According to www.publiclibrariesnews.com, 368 libraries (317 buildings and 51 mobiles) are currently under threat or have been closed/left council control since April this year, out of more than 4000 in the UK. So could this be a sign of things to come for libraries across Courier Country?
Amina Shah, information services section leader at Dundee’s Central Library, just one of 14 across the area, believes the future of libraries is secure even in the face of the digital revolution: “In the last year we have had almost 600,000 borrowed books compared to under 7,000 ebook downloads, so ebooks are still a small percentage of borrowing. While digital books offer another option, coming to the library is a social experience for many, who enjoy browsing and the serendipity of finding the right book.”
Perth and Kinross Council has 14 libraries and three mobile libraries.

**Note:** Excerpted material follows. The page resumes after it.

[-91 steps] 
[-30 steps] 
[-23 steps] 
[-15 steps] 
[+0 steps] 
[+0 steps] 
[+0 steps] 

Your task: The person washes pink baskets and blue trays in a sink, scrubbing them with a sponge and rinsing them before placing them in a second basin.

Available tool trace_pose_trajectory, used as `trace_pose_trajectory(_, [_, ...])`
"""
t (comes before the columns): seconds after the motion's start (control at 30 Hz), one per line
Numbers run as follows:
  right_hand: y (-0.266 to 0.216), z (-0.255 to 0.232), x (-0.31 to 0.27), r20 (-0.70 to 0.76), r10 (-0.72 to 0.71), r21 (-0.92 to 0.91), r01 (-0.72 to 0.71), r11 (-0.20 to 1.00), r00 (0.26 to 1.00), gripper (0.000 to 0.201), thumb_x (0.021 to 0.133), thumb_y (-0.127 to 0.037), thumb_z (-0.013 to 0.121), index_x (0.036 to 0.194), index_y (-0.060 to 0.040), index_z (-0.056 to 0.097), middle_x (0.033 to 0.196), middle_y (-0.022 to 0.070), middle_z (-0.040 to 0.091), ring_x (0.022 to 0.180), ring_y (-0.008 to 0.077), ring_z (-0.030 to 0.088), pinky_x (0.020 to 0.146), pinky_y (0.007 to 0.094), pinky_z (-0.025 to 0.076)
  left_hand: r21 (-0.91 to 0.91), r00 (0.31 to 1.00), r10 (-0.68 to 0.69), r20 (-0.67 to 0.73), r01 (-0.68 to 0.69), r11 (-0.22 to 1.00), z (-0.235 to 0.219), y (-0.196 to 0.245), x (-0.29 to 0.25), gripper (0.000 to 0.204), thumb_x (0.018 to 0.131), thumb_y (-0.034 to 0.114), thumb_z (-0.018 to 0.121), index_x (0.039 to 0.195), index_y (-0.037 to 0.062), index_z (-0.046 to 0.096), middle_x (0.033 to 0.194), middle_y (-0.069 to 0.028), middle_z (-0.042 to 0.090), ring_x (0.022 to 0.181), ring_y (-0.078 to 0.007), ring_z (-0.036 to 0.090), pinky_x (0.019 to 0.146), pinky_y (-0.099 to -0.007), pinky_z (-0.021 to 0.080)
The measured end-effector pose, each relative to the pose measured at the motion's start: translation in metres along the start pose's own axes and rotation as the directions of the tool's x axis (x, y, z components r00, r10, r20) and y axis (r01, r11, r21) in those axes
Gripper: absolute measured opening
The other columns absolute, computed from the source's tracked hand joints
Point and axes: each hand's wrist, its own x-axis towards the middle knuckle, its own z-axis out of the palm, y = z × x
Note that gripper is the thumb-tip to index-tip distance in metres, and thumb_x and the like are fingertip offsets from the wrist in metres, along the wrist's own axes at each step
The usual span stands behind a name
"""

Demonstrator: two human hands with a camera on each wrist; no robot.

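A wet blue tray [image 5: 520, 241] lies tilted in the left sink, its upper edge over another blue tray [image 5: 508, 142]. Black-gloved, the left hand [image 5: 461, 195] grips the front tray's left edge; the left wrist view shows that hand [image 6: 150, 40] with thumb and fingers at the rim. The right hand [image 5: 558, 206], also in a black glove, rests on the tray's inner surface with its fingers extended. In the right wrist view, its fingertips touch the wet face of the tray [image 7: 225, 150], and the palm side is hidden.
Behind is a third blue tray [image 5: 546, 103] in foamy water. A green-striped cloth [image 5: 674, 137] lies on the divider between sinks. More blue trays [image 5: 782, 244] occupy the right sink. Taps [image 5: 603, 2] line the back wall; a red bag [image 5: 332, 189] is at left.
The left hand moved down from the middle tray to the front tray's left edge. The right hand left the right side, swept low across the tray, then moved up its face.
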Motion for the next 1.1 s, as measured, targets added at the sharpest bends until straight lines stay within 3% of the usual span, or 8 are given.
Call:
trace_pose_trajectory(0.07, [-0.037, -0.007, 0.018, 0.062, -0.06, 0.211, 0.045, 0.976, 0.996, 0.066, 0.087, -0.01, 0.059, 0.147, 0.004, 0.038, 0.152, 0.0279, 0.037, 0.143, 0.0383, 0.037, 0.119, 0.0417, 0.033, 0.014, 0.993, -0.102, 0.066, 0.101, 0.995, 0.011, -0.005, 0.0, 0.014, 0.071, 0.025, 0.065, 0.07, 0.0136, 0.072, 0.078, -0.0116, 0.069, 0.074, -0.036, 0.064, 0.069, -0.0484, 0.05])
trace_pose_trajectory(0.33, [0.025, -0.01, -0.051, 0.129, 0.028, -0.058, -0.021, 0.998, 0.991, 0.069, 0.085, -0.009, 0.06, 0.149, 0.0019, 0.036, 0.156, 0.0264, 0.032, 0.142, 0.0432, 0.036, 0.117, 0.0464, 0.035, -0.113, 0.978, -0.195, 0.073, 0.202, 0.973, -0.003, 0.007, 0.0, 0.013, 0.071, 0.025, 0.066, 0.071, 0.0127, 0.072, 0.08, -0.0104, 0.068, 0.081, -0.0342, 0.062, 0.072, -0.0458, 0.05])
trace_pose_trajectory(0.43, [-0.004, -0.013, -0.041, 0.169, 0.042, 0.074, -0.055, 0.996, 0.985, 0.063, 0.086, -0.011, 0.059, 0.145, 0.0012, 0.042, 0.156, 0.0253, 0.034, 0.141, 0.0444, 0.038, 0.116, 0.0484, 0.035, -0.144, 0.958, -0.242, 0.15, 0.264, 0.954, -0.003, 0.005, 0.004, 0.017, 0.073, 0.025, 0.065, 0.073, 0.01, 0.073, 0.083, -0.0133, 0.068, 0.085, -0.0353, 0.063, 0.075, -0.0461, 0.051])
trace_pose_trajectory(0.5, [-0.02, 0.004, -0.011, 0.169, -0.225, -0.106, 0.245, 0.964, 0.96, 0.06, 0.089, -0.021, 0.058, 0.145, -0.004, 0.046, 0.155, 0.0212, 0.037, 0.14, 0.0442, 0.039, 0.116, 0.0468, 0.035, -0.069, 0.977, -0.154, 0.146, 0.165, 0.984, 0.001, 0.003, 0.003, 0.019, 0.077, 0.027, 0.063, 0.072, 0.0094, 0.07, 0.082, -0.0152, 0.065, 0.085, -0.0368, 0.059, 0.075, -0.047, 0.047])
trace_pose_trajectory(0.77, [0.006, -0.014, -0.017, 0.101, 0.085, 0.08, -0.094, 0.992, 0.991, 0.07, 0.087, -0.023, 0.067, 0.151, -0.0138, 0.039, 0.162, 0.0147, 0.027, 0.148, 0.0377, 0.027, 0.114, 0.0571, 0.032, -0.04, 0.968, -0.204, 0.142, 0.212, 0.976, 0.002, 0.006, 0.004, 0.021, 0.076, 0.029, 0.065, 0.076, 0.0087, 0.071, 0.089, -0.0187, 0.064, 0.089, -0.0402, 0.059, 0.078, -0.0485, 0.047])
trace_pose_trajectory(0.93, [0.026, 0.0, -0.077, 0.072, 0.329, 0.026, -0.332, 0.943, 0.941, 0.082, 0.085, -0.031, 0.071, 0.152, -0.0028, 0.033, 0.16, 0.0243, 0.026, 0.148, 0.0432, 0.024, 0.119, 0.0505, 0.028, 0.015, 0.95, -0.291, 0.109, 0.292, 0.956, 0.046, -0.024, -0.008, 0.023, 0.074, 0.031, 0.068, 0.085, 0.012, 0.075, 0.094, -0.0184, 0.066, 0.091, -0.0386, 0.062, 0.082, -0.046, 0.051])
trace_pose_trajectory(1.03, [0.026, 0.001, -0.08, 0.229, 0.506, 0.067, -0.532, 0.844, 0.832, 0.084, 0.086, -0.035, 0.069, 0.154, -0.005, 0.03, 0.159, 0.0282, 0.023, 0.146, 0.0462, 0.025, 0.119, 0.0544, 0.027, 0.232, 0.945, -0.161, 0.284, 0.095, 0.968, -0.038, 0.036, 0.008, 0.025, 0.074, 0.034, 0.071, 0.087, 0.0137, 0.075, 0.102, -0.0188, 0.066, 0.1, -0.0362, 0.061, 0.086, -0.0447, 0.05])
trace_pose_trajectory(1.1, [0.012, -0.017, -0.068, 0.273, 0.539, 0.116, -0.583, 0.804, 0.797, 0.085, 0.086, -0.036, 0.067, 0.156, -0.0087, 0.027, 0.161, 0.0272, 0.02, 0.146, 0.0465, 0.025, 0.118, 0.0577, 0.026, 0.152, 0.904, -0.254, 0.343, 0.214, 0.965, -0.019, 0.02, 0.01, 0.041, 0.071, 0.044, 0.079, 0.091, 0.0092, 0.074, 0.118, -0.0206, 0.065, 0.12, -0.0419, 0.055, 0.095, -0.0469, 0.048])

A recent report sets out proposals to improve libraries and cultural venues to address the changing needs of customers and the lifelong learning convener, councillor Bob Band, said: “We have very carefully assessed our library and cultural venue provision and as a result the recommendations before the committee are aimed at ensuring we can keep delivering an effective, high-quality service to customers while making best use of staff and other resources and achieving required savings to council budgets.
“While there are some changes being proposed to the services we provide, the wider picture is positive in particular as it opens up access to mobile library provision in rural areas. Consolidating library opening hours will also make it easier for customers to know when they can access their local library.”
However, Perth and Kinross Council has just announced that in a bid to save £281,000, libraries will close and up to 13 jobs could be lost.
Over in Angus, the council has seven libraries and two mobile libraries but declined to give The Courier a quote on the services in the area.
Fife, one of the largest council areas in Scotland, has 51 libraries, three mobile libraries and a housebound service. The library service is now run by Fife Cultural Trust, whose mission is “to protect the future of cultural provision and build on the strong cultural heritage that already exists in the Kingdom.”
Again, no-one from the council was available for comment at the time of going to press.
Moira Methven of the Scottish Library and Information Council, said: “Libraries make a huge contribution to our communities, providing a hub where people can access a range of resources and services for information, reading and learning. “Library borrowing is a regular habit for one-fifth of the population. Each year there are 28.5 million visits to libraries in Scotland and visitors use 8.5 million hours of free internet access underlining how valuable they are.
“We will continue to work with our partners to ensure that Scotland has a quality public library service that it can continue to be proud of and which serves the community, in particular those in most need.”